SIGNIFICANCE AND USE
5.1 Materials used in building envelopes to enhance energy efficiency, including PCM products used for thermal insulation, thermal control, and thermal storage, are subjected to transient thermal environments, including transient or cyclic boundary temperature conditions. This test method is intended to enable meaningful PCM product classification, as steady-state thermal conductivity alone is not sufficient to characterize PCMs.
Note 3: This test method defines a dynamic test protocol for complex products or composites containing PCMs. Due to the macroscopic structure of these products or composites, conventional measurements using a Differential Scanning Calorimeter (DSC) as specified in E793 and E967, which use very small specimens, are not necessarily representative of the relationship between temperature and enthalpy of full-scale PCM products due to the specimen size limitation.  
5.2 Dynamic measurements of the thermal performance of PCM products shall only be performed by qualified personnel with understanding of heat transfer and error propagation. Familiarity with the configuration of both the apparatus and the product is necessary.  
5.3 This test method focuses on testing PCM products used in engineering applications, including in building envelopes to enhance the thermal performance of insulation systems.  
5.3.1 Applications of PCM in building envelopes take multiple forms, including: dispersed in, or otherwise combined with, a thermal insulation material; a separate object implemented in the building envelope as boards or membranes containing concentrated PCM that operates in conjunction with a thermal insulation material. Both of these forms enhance the performance of the structure when exposed to dynamic, that is, fluctuating, boundary temperature conditions.  

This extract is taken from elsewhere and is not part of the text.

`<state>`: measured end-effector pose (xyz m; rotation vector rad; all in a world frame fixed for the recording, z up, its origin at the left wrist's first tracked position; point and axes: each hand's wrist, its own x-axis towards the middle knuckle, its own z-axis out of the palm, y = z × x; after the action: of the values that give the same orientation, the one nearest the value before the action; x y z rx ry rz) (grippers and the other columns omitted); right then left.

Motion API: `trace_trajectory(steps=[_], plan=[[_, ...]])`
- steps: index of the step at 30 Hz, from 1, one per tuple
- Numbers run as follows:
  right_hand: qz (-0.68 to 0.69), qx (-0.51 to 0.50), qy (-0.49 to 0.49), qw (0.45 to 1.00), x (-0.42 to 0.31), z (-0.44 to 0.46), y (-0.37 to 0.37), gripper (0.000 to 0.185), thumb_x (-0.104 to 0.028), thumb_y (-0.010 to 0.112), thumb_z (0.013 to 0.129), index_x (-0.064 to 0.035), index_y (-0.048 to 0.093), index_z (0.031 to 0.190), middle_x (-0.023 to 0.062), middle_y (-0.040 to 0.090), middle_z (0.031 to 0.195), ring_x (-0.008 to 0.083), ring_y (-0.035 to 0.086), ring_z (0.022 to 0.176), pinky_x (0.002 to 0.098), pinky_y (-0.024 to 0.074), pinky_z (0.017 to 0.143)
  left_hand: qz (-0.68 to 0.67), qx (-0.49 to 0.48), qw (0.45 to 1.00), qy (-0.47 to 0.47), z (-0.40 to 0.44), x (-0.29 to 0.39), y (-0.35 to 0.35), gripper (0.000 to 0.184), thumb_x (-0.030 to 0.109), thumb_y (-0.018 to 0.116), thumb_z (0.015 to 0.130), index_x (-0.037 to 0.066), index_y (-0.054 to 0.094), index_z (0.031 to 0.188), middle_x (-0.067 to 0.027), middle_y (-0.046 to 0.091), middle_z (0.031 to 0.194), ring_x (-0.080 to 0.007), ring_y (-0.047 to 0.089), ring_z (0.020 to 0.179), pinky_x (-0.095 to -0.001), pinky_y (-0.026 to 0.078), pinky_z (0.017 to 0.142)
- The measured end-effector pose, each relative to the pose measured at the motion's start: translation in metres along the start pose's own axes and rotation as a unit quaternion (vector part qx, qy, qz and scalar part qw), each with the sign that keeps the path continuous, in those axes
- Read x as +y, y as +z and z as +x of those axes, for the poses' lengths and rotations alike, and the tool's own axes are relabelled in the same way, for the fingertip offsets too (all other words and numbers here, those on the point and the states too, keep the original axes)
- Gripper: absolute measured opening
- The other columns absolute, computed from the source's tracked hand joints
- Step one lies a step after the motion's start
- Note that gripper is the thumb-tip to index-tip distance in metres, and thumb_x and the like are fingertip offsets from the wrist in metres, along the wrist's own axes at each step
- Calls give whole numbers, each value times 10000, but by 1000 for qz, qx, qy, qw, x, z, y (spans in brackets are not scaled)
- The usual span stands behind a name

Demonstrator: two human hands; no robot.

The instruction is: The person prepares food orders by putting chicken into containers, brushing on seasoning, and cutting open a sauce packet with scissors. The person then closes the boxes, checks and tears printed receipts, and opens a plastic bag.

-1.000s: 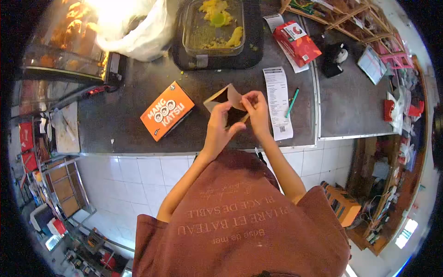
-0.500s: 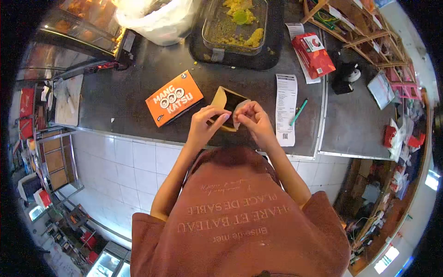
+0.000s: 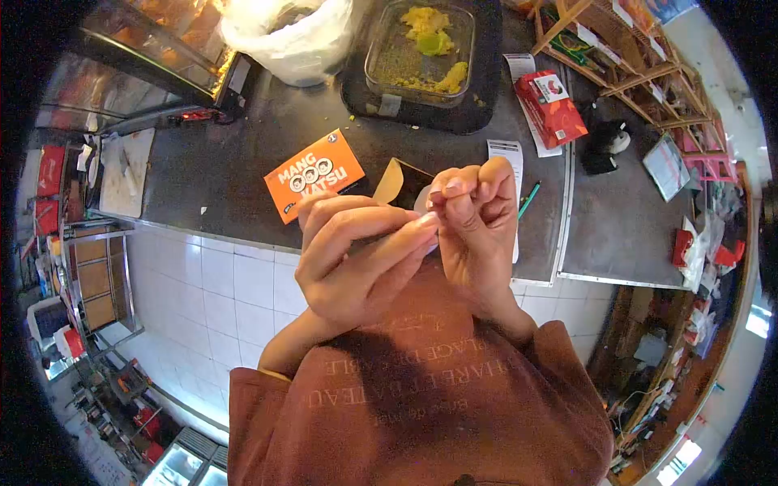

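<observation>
My left hand [image 3: 361, 255] and my right hand [image 3: 478, 227] are raised close to the camera, fingertips together in a pinch. A pale, see-through scrap [image 3: 422, 199] shows at the fingertips; its kind is unclear, and the fingers hide most of it. Behind them on the counter stands an open brown cardboard box [image 3: 391, 183] with a dark inside, its front covered by my hands. To its left lies a closed orange box [image 3: 314, 172] printed "Mang Katsu", its lower edge partly behind my left fingers.
A printed receipt [image 3: 504, 149] and a green pen [image 3: 529, 198] lie right of my hands. Farther back are a red box [image 3: 551, 105], a glass dish [image 3: 381, 69] with yellow crumbs on a black tray [image 3: 353, 93], and a white plastic bag [image 3: 300, 49]. A cutting board [image 3: 139, 182] lies far left.
Both hands have come up from the open cardboard box toward the camera, their fingertips now meeting. The pale scrap is now mostly hidden. The boxes appear to stay in place.
</observation>
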<state>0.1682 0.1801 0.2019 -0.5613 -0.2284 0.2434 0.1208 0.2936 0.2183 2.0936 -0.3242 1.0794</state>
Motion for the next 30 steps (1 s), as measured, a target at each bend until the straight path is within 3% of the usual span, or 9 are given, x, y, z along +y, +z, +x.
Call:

5.3.2 PCMs can be studied in a variety of forms: as the original “pure” PCM; as a composite containing PCM and other embedded materials to enhance thermal performance; as a product cont...
SCOPE
1.1 This test method covers the measurement of non-steady-state heat flow into or out of a flat slab specimen to determine the stored energy (that is, enthalpy) change as a function of temperature using a heat flow meter apparatus (HFMA).  
1.2 In particular, this test method is intended to measure the sensible and latent heat storage capacity for products incorporating phase-change materials (PCM).  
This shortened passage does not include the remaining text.